INSTRUCTIONS FOR THE TASK: Retype every line below precisely as it appears.
┌────────
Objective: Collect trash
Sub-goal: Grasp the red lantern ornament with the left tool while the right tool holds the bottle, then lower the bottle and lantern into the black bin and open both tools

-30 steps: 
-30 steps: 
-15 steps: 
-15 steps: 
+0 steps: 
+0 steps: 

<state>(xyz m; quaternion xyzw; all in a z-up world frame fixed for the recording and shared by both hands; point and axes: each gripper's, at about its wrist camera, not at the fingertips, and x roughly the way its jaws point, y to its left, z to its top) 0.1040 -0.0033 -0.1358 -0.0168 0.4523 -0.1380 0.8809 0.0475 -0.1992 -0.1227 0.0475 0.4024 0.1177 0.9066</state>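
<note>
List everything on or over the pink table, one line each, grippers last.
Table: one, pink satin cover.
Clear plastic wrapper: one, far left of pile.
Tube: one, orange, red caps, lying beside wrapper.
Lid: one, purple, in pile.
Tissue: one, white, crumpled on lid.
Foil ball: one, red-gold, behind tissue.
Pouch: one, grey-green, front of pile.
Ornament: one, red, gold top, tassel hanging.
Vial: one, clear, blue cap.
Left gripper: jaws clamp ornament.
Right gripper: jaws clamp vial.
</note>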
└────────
YOUR RESPONSE:
Objective: Collect trash
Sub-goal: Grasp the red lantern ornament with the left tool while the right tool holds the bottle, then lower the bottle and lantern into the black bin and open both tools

-30 steps: 
-30 steps: 
-15 steps: 
-15 steps: 
+0 steps: 
+0 steps: 

<state>(xyz m; quaternion xyzw; all in a z-up world frame fixed for the recording and shared by both hands; point and axes: each gripper's, at about its wrist camera, not at the fingertips, and x roughly the way its jaws point, y to its left, z to its top) 0.1040 -0.0033 -0.1358 -0.0168 0.4523 -0.1380 0.8809 0.0475 -0.1992 -0.1227 0.0475 0.4024 0.1177 0.9066</state>
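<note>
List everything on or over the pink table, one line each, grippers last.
Table: one, pink satin cover.
Clear plastic wrapper: one, far left of pile.
Tube: one, orange, red caps, lying beside wrapper.
Lid: one, purple, in pile.
Tissue: one, white, crumpled on lid.
Foil ball: one, red-gold, behind tissue.
Pouch: one, grey-green, front of pile.
Ornament: one, red, gold top, tassel hanging.
Vial: one, clear, blue cap.
Left gripper: jaws clamp ornament.
Right gripper: jaws clamp vial.
</note>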

That is the entire output.